In this blog, I’ll go over the DeepGen, a generative contextual augmentation framework with a deep network approach. Our scene synthesis system attempts to address the first aforementioned issue by relaxing the constraints on scene relationships. This allows us to use scene graphs and message passing techniques to suggest placements of objects. In regard to the second issue, we augment data to increase training set size by treating objects in a room as individual datapoints rather than the rooms themselves. Our system is trained on the Matterport 3D dataset, which contains 223 bedrooms which is small compared to the thousands of rooms that SUNCG provides. Our choice of dataset gives us the ideal environment for our system to address the two outlined issues.
Besides relaxing scene relationship constraints, we also add a new scene relationship based on intersections, and we leverage dynamic edge convolution layers to help distinguish important co-occurence relationships. Scene relationships will be gone over in detail later.
Consider the following designer problem:
A designer is concerned with placing an object of furniture F of label L into a room R. Within the room R, there may exist objects within R.
Our algoirthm provides a solution to this problem via the following algorithm:
- Sample points from the room. Generally, the sampling scheme is that you sample some resolutions of points uniformly in space from the room. For instance, if you have a resolution of r=50, then you sample 50×50=2500 points.
- For each point that you sample P, our system pretends that object F is centered at P.
- Given that F is centered at P, we generate a summary feature vector and a set of scene graphs associated with F’s placement. Both the summary feature vector and scene graphs are generated by observing the spatial relationships of F to existing objects within the scene, including the walls and floor.
- Using the summary feature vector and the set of scene graphs as input to our graph neural network, we output a probability describing the likelihood that object F is centered at point P.
- Once we have gotten all the probabilities, the sample point with the maximim probability of placement is where we decide to actually place object F in room R.
The image below describes the algorithm described above.
In this section, we will go over some implementation details. Before I begin with describing the summary features and scene relationships that are encoded in scene graphs, I’ll take some time to describe popular choices for encoding scene relationships.

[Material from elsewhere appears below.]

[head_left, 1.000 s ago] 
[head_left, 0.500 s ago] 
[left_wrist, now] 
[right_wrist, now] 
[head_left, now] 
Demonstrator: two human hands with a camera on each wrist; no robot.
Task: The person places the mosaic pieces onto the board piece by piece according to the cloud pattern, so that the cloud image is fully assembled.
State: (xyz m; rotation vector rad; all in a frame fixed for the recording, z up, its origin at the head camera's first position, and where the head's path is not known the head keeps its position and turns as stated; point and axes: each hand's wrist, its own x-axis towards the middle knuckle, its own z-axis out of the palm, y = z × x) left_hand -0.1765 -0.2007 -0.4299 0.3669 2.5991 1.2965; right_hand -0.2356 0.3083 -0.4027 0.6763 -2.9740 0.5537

Scene Relationships and their Encodings
Scene relationships are not at all hard to understand, and they just require a general looking around of your surroundings. If luck would have it, you might be reading this blog on a laptop on a table. If this is the case, then you might say that the laptop and table have a scene relationship of support, specifically the table is supporting the laptop or the laptop is supported by the table.
The previous example illustrates the simplicity of scene relationships: they are merely just observations of the room environment. Scene synthesis literature introduces not only support relationships, but they also describe surrounding (multiple objects surrounding one object), next-to (objects next to each other with the same orientation), facing (objects next to each other with opposite orientation), and more. The declaration of scene relationships between objects allows us to mathematically encode information about a scene in some sort of structure. I’ll go over three popular choices: scene trees, scene graphs, and scene images.
In scene trees, relationship types are specified in inner nodes, and objects that are participating in those relationships are children of the inner node. The ordering of the children can even have meaning. For instance, for an inner node that represents a surrounding relationship, the first (left-most) child is the object that is surrounded by other objects (the other children of the inner node). Finally, the root represents an abtract room node that connects all subsequent nodes, and leaf nodes represent actual objects within the scene, including walls and floor. Each node within the tree can have an associated feature vector that expresses more information than what is encoded in the structure, but usually, these feature vectors are in the leaf nodes to capture data such as bounding box size and an object’s center in the room reference frame. Below is a picture of a scene tree from GRAINS.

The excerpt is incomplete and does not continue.